Although not strictly environmental, when considering consumer pressure perhaps we should think about the practices of the company Boohoo in their Leicester factory during the early months of the COVID-19 pandemic. This has been reported widely in the media, who exposed terrible working conditions in sweat shops where staff were paid less than the legal minimum wage, forced to work in very cramped and dangerous conditions, and were not protected from a COVID-19 outbreak in the factory. Within a very short period over one billion pounds was wiped off Boohoo shares. QC Alison Levitt gave a damning picture of a company that put profit above people and highlighted a culture where little thought was invested in the environment or the workers making its goods. However, brands such as 'Pretty Little Thing', 'Karen Millen', 'Coast' and 'Warehouse' still seem to hold their appeal. Memories are short, and according to the Financial Times sales were soaring for Boohoo during the later months of the pandemic with a 40% increase in early 2021 as conventional shops remained closed.

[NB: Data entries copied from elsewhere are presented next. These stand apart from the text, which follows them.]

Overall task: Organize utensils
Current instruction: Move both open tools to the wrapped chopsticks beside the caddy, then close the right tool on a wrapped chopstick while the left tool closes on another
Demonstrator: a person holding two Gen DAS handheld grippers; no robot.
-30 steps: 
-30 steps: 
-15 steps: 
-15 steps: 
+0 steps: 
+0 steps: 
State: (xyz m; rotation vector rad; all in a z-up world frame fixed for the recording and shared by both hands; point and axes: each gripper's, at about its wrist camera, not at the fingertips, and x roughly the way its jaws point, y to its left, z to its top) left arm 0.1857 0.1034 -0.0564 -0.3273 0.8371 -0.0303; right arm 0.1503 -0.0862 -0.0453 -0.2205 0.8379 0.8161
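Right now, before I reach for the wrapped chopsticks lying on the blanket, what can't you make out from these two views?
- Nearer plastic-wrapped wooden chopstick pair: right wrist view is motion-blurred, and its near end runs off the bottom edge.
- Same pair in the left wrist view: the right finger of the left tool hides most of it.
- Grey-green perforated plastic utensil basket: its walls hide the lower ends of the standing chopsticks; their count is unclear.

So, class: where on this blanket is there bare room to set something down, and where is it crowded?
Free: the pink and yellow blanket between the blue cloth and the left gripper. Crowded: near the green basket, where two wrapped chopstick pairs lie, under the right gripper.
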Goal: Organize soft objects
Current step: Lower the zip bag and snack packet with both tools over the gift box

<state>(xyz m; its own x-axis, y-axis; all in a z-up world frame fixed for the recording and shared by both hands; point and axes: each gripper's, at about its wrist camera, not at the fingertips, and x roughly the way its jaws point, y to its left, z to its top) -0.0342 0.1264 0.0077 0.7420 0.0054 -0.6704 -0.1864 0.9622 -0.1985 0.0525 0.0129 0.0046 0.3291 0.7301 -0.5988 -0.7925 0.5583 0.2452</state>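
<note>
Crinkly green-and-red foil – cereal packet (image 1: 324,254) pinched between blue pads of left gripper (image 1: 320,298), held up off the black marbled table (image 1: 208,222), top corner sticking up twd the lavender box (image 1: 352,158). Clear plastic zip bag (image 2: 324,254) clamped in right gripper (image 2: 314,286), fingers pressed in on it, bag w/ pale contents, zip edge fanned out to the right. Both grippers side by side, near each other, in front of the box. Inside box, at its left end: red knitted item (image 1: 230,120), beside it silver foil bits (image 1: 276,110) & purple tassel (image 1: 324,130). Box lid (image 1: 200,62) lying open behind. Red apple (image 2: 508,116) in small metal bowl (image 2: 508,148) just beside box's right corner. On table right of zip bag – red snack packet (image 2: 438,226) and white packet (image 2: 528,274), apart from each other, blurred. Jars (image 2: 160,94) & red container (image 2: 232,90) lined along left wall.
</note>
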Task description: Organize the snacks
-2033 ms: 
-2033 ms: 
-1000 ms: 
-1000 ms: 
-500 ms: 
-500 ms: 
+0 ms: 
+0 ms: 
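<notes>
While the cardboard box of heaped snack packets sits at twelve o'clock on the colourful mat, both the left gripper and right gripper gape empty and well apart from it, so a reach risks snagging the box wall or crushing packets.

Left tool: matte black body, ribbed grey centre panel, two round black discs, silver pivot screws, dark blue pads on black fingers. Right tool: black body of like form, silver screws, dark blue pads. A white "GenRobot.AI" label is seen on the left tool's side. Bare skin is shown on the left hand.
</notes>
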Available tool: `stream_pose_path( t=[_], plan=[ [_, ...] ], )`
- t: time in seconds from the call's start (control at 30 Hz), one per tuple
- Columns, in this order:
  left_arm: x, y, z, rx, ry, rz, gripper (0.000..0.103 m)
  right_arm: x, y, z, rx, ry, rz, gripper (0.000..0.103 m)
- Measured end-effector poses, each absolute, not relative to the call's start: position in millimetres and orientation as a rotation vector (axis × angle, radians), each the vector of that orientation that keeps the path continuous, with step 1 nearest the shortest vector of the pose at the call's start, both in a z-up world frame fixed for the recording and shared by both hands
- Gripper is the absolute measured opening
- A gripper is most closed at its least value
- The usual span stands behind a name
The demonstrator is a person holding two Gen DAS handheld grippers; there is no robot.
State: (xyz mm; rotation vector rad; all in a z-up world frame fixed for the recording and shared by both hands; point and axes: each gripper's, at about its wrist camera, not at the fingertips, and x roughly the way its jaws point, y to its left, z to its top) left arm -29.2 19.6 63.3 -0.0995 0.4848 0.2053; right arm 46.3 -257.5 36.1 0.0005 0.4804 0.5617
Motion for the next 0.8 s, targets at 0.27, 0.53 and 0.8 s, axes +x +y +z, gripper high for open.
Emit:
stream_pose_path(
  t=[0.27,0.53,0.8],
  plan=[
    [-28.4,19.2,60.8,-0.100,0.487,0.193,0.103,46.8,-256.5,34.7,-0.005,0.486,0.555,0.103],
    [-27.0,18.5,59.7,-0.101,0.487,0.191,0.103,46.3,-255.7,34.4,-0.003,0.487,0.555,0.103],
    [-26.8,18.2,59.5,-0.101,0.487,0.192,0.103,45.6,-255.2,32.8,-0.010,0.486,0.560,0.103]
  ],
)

It has been pointed out by Libby Peake of the Green Alliance that the UK consumes more clothes than any country in Europe. What is particularly startling is that the UK consumes twice as many clothes as notoriously fashionable Italy. This should tell us something.
Bullying and peer pressure have a huge impact on what young people wear, and what we buy. Somehow we need to grow an environmental conscience. Think about 'Slow Fashion'. Look at genuine role models rather than shallow celebraties. Buy or upcycle from charity shops. Remember we are not impressing anyone by wearing clothes from a sweatshop staffed by workers whose drinking water is polluted by the products that they make. We need to consider novel strategies such as clothes rental, a concept which is not new, but permits those on a limited budget to look good on special occasions. We need to change the minds of people around us, remembering not to bully those wearing fast fashion, but to engage them in discussion. They may have little money, and to them fast fashion may have been seen as their only choice. However, faced with the might of the industry and their cynical marketing strategies this may not be enough, so I believe that Fast Fashion should simply be banned.